**What to work on**: A verbatim copy of the lines from the one with "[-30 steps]" through the final line below is required; print it and nothing else.

**Data under study**:
#####

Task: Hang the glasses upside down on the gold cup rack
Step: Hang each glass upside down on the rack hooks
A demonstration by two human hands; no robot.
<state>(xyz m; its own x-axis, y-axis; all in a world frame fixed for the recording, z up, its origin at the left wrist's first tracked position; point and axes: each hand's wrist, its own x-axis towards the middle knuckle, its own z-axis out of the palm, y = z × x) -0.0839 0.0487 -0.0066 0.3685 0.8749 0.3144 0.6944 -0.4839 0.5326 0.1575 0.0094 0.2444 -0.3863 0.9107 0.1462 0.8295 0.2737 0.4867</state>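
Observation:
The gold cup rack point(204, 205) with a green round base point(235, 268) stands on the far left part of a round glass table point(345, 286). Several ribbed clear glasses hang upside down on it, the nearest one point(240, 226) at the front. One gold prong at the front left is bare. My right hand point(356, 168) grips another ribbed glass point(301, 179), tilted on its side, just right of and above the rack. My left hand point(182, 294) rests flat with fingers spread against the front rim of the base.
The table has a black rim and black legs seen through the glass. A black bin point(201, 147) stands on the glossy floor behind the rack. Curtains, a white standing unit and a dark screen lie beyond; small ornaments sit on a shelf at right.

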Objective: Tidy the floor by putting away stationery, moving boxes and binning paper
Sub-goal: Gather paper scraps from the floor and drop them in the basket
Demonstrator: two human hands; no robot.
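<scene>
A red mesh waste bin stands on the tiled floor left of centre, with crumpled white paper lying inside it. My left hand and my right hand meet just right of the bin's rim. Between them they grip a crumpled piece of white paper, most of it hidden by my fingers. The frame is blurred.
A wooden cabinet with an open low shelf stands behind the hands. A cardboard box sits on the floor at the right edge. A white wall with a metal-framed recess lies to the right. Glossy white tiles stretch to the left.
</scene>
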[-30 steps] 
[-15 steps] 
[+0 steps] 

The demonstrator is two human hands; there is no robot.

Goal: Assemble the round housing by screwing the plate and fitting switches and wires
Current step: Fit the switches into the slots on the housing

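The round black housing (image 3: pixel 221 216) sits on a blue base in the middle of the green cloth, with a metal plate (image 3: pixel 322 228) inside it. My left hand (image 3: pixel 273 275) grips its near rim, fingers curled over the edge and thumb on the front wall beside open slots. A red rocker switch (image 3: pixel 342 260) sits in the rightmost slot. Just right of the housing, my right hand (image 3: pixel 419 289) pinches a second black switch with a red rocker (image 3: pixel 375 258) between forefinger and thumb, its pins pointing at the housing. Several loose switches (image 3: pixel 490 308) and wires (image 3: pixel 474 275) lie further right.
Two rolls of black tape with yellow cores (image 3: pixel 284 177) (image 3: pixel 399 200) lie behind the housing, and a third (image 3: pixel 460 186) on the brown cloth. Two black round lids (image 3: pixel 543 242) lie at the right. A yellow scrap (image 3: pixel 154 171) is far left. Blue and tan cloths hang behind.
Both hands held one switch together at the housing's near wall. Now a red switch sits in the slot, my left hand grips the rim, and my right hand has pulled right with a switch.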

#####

**Exercise answer**:
[-30 steps] 
[-15 steps] 
[+0 steps] 

The demonstrator is two human hands; there is no robot.

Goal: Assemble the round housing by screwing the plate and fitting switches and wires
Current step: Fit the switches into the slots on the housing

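The round black housing (image 3: pixel 221 216) sits on a blue base in the middle of the green cloth, with a metal plate (image 3: pixel 322 228) inside it. My left hand (image 3: pixel 273 275) grips its near rim, fingers curled over the edge and thumb on the front wall beside open slots. A red rocker switch (image 3: pixel 342 260) sits in the rightmost slot. Just right of the housing, my right hand (image 3: pixel 419 289) pinches a second black switch with a red rocker (image 3: pixel 375 258) between forefinger and thumb, its pins pointing at the housing. Several loose switches (image 3: pixel 490 308) and wires (image 3: pixel 474 275) lie further right.
Two rolls of black tape with yellow cores (image 3: pixel 284 177) (image 3: pixel 399 200) lie behind the housing, and a third (image 3: pixel 460 186) on the brown cloth. Two black round lids (image 3: pixel 543 242) lie at the right. A yellow scrap (image 3: pixel 154 171) is far left. Blue and tan cloths hang behind.
Both hands held one switch together at the housing's near wall. Now a red switch sits in the slot, my left hand grips the rim, and my right hand has pulled right with a switch.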

The answer has been given in its entirety.